In the plan Baucus wrote, "I believe--very strongly--that every American has a right to high-quality healthcare . . . and I believe Americans cannot wait any longer." He plans to hold meetings next week with leaders of both parties in the Finance Committee and the Senate Health, Education, Labor, and Pensions Committee. In addition to Baucus' proposed plan, Senator Edward Kennedy is also working on a health proposal and intends to have legislation drafted by Inauguration Day. A bill sponsored by Senators Ron Wyden and Robert Bennett has support from eight Democratic and nine Republican members.
Kaiser Daily Health Policy Report, Baucus To Release Detailed Universal Healthcare Plan Today, Henry J. Kaiser Fam. Fdn. (Nov. 12, 2008).
CMS Plans to Revise Medical Coding System
CMS plans to revise the medical coding system that physicians and hospitals use to bill health insurers--a move that many healthcare providers and health insurers support but that could initially increase difficulty for consumers and their doctors.
The revised system, called ICD-10, will increase the number of codes used to define various diagnoses and medical procedures by almost ten times to a total of 155,000 codes in an effort to account for the large number of medical advances that occur annually. The revised system will increase the number of codes used to define diagnoses to 68,000 from 13,000 and the number used to define medical procedures to 87,000 from 3,000.

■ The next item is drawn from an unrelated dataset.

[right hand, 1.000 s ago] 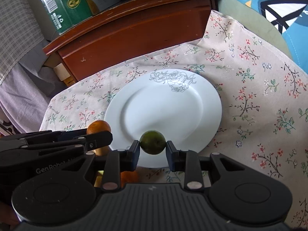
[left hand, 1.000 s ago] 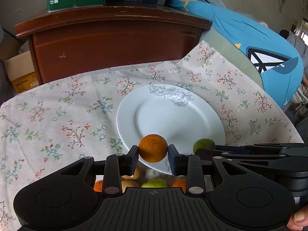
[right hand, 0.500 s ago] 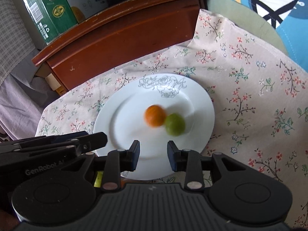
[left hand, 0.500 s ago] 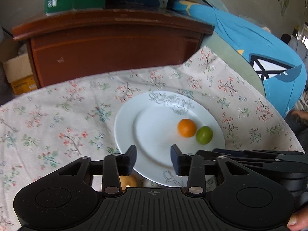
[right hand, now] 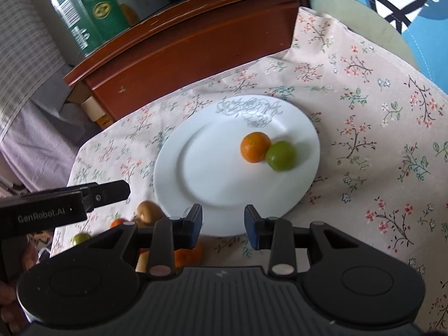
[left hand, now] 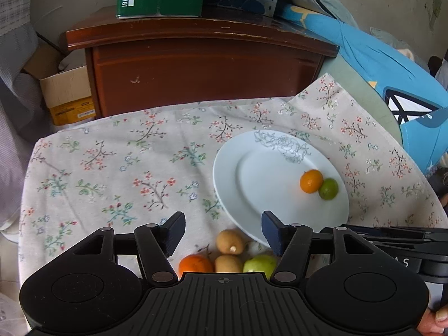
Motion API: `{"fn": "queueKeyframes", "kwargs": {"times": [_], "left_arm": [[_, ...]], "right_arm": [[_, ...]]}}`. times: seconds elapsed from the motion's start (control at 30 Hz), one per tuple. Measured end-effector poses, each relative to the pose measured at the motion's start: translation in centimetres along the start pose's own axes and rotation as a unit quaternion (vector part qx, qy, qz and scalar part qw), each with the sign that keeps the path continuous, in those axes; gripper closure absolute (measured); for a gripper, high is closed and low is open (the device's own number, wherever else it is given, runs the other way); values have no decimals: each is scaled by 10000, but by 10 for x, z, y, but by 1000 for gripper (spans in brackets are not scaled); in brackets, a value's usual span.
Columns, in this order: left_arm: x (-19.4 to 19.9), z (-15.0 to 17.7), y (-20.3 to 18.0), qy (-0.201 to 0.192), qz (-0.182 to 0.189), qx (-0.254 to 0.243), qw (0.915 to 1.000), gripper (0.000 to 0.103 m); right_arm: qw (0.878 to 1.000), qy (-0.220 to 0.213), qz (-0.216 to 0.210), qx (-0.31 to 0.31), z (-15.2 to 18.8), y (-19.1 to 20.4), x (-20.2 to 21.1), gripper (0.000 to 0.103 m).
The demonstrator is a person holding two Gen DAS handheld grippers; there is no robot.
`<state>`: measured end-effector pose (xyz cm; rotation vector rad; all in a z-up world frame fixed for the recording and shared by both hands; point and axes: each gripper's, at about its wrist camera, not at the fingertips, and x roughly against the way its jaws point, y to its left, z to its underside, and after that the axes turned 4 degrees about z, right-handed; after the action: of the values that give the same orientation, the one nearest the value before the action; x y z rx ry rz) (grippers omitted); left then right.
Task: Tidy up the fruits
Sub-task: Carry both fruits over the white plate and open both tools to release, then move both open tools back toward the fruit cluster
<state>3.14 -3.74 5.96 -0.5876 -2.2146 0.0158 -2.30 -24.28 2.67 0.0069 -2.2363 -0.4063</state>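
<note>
Two fruits on the plate [right hand: 196, 173]: orange [right hand: 254, 147] and lime [right hand: 281, 156], touching each other, right of the plate's centre. More fruit waits on the cloth [left hand: 112, 173] just off the plate's near-left rim: two kiwis [left hand: 230, 241] [left hand: 228, 263], a second orange [left hand: 195, 264], a green apple [left hand: 261, 264], all tight together

Step in hand, by my read: fetch the next piece from that pile. Left gripper [left hand: 222, 232] is best placed, the upper kiwi sits right between its fingers' line. To do it well: come down straight over the kiwi, close across its short side, don't shove it into the plate rim or knock its neighbours rolling. Lift clear of the rim before moving over the plate, set it in the bare left part so it doesn't bump the orange and lime

Left gripper: jaws spread wide, nothing between them, touching nothing; hangs above the pile

Right gripper [right hand: 222, 225]: jaws parted a moderate gap, empty, over the plate's near rim; contact with the plate not evident. Further fruit shows blurred under and left of it, kinds hard to tell
</note>
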Motion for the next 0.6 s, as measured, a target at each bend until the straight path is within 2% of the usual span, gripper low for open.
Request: {"fn": "queueKeyframes", "kwargs": {"times": [0.13,0.6], "left_arm": [[10,7,6,40,-54,-17,10000,39],[46,29,42,62,-494,197,9986,38]], "right_arm": [[9999,44,-47,104,6,4,5,66],[9982,285,-212,482,30,22,18,66]]}}
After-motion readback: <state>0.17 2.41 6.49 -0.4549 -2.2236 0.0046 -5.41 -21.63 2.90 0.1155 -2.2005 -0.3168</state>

According to CMS, the current system--which the U.S. adopted in the 1960s--is based on a framework developed by the World Health Organization and lacks space to expand, an issue that required the agency to group some new medical procedures with unrelated diagnoses. CMS, which proposed the revised system in August, hopes to have the system implemented fully within the next three years. CMS estimates that adoption of the revised system will cost the healthcare industry $1.64 billion over 15 years.

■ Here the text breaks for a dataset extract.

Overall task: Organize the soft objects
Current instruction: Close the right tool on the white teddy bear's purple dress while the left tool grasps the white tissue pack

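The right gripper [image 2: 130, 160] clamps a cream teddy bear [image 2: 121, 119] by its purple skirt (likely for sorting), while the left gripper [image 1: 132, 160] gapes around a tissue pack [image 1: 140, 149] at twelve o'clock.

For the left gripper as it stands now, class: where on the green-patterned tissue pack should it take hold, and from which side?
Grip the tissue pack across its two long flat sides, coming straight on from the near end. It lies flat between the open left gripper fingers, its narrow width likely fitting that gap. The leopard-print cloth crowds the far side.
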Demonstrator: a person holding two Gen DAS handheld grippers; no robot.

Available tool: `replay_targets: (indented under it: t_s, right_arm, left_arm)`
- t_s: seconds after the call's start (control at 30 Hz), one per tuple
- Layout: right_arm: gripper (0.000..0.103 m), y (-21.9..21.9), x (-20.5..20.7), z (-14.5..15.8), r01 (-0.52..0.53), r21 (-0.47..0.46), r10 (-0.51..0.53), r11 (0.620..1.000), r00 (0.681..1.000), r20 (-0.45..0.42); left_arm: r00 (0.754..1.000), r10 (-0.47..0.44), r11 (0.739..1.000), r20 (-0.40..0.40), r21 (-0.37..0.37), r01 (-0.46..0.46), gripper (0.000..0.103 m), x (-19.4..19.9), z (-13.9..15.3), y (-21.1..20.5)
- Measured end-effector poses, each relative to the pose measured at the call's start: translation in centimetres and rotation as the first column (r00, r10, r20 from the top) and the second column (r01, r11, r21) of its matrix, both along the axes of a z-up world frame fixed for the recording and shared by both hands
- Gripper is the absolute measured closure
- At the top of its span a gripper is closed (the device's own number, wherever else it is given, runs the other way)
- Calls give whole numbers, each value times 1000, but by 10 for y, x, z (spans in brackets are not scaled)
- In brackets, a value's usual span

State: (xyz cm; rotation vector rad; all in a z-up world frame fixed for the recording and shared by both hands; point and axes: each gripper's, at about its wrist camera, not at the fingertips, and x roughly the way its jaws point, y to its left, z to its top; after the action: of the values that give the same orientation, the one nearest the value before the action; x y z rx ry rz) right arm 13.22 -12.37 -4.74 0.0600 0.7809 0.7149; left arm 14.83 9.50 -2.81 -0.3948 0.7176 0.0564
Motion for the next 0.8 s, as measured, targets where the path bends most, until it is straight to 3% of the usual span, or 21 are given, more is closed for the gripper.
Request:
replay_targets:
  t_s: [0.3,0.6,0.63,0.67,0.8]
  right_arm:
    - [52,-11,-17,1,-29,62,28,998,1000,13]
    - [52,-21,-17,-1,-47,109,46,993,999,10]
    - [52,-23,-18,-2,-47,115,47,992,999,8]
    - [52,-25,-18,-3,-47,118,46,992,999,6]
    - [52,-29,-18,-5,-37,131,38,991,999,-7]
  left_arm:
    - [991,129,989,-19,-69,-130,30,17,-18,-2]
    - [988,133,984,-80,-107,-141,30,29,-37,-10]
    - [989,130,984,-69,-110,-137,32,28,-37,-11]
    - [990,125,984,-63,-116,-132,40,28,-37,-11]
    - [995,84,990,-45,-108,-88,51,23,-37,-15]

Some have suggested the revised system--which will allow physicians to include more details on patient medical records--might give a boost to efforts by government and industry to encourage the adoption of a nationwide electronic medical-information system. CMS officials also said that the revised system will help with efforts to track outbreaks of new diseases. However, some healthcare industry officials have raised concerns that the revised system will result in increased billing errors. CMS projects that the revised system will increase billing errors by as much as 10% initially.

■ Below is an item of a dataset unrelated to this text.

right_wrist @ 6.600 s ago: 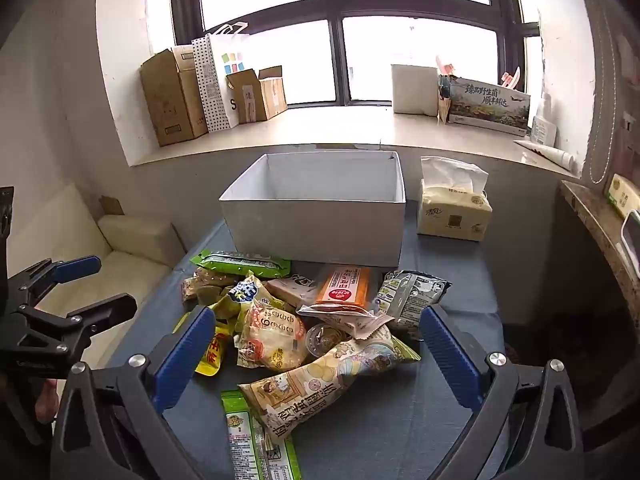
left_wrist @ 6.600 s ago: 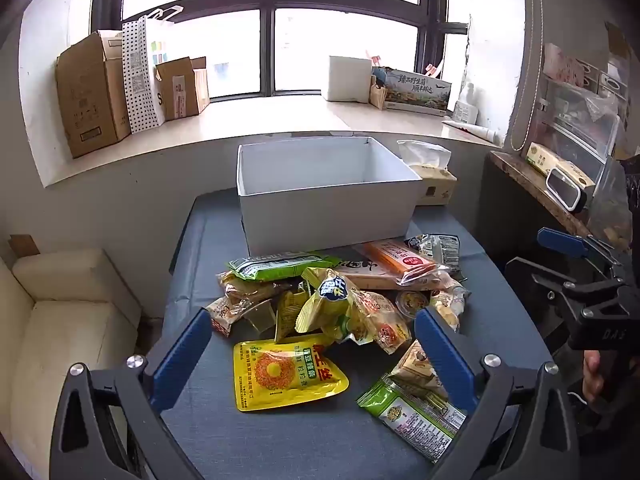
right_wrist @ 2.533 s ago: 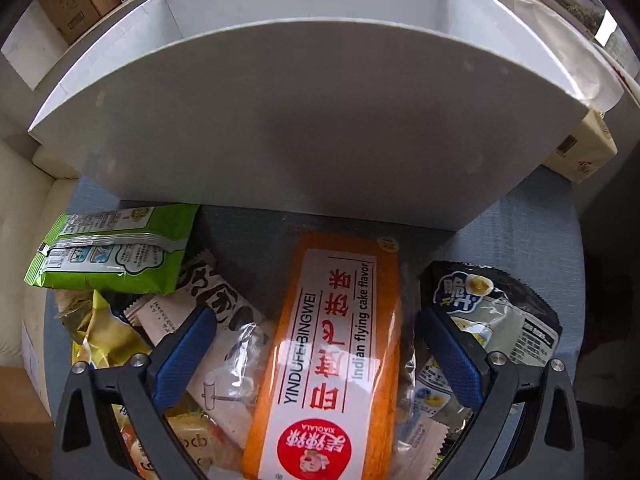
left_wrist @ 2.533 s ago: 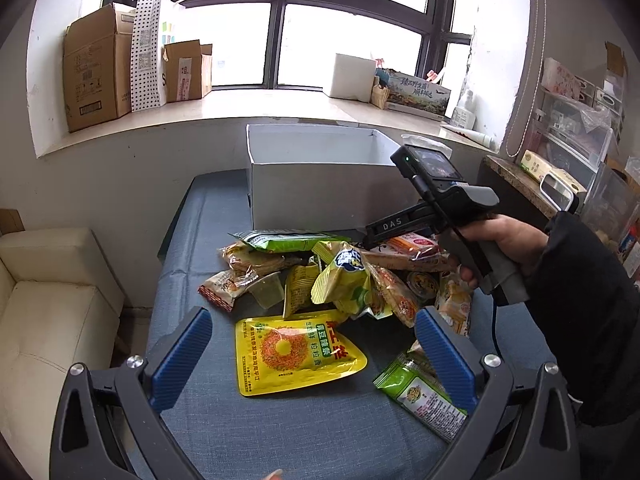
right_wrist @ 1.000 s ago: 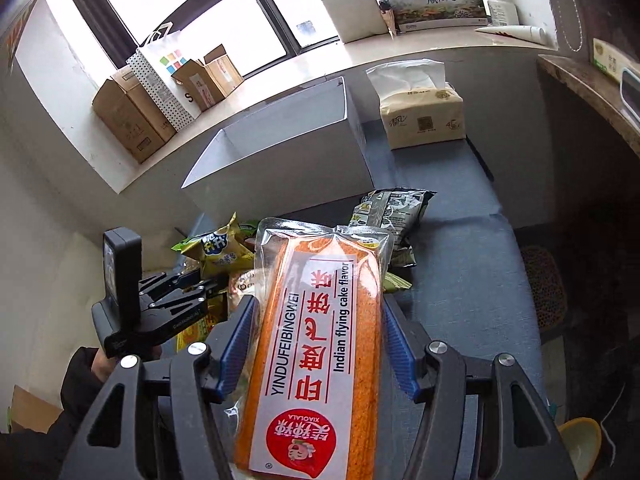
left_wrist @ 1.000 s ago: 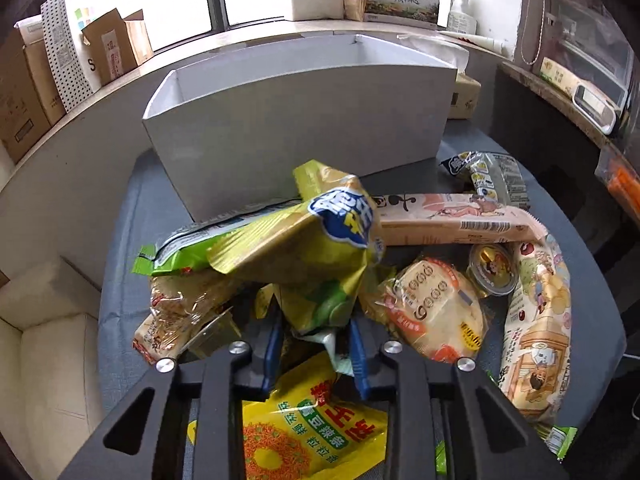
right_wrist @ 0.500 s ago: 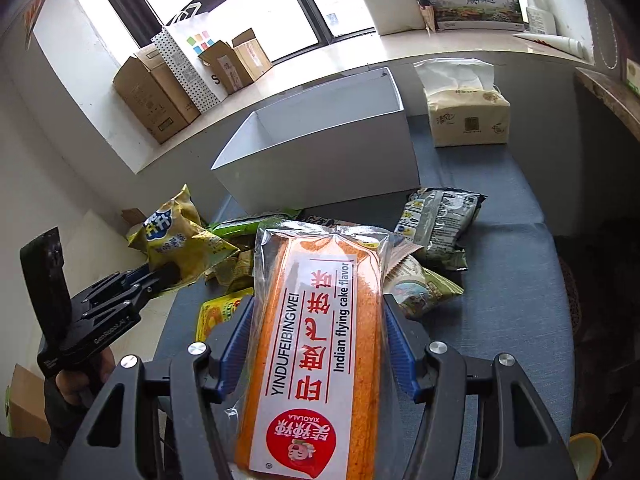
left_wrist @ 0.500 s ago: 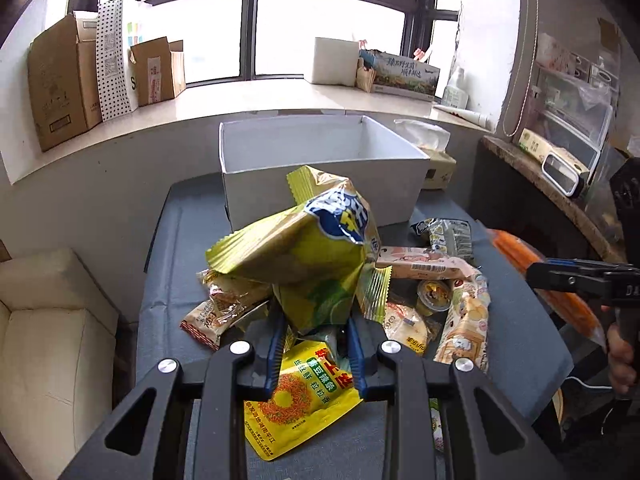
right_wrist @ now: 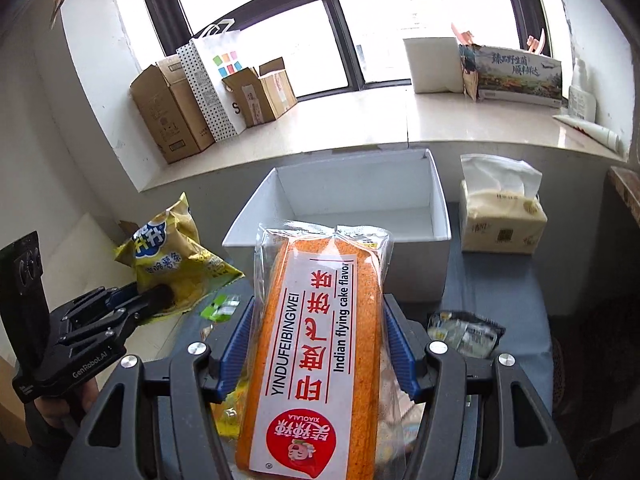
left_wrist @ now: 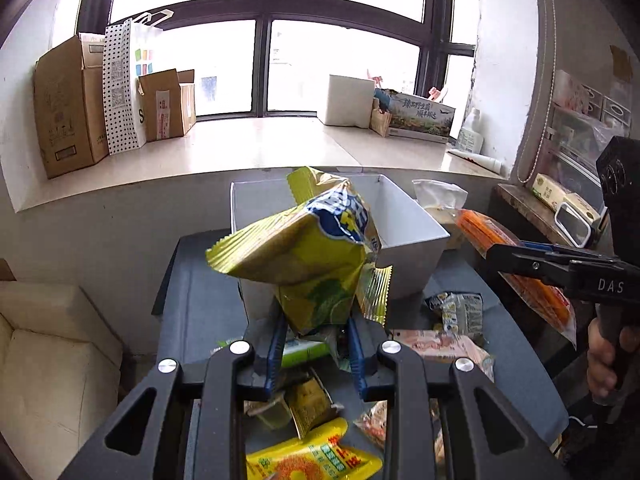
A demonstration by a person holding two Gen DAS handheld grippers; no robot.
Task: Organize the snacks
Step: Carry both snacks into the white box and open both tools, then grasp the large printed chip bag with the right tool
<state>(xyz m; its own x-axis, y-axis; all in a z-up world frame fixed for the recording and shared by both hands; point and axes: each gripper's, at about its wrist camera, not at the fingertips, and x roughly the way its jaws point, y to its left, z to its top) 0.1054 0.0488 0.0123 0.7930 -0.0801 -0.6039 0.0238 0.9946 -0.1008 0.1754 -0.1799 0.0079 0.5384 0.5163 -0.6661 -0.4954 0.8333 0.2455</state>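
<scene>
1. Two packets are up off the dark blue cloth-covered table point(left_wrist: 200, 312) now, where a moment ago both lay in the heap.
2. Your left tool point(left_wrist: 316, 344) is pinched on the bottom of the crinkled yellow foil chip bag point(left_wrist: 308, 256), blue pads tight on its lower seam. The bag stands up in front of the camera, level with the open white cardboard box point(left_wrist: 404, 224).
3. In the right view that same yellow foil chip bag point(right_wrist: 172, 256) hangs out to the left of the white cardboard box point(right_wrist: 360, 200), not over it yet.
4. Your right tool point(right_wrist: 318, 344) is clamped across the long orange cake loaf in its clear wrapper with the red-and-white label point(right_wrist: 320, 332). It lies lengthwise between the pads, its far end nosing toward the box's near wall.
5. The box looks empty inside, as far as I can see its floor, so nothing is sorted yet. Both lifts mean you've moved from picking to carrying.
6. Plenty left behind: the flat yellow pouch point(left_wrist: 312, 460), the pink packet point(left_wrist: 436, 348) and the dark silvery packet point(left_wrist: 456, 308) sit on the table below your left tool.
7. My read: bring each packet over the rim before you let go. The chip bag is puffy and held only by its edge, so it may swing or slip.
8. The beige tissue box point(right_wrist: 500, 220) sits just right of the box; keep the loaf clear of it.
</scene>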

Kaiser Daily Health Policy Report, CMS Plans To Revise Medical Coding System, Henry J. Kaiser Fam. Fdn. (Nov. 11, 2008).
Hospitals Cut Jobs to Stay Afloat in a Declining Economy
Hospitals across the country have laid off more than 1,200 employees over the past month, contributing to the country's highest unemployment rate since 1994. U.S. unemployment figures hit 240,000 during October, a month that saw nearly daily reports of hospital layoffs--mostly among non-clinical employees.
Most cited a poor economy and lagging reimbursement rates for the cuts. But some are making pre-emptive strikes. For example, the University of Pittsburgh Medical Center laid off 500 employees this week as a "precautionary measure," with administrators predicting a steady downturn in patient volume in the coming months. Some suggest the problems have been brewing for some time and will only get worse until Congress addresses inadequate Medicare and Medicaid reimbursement rates.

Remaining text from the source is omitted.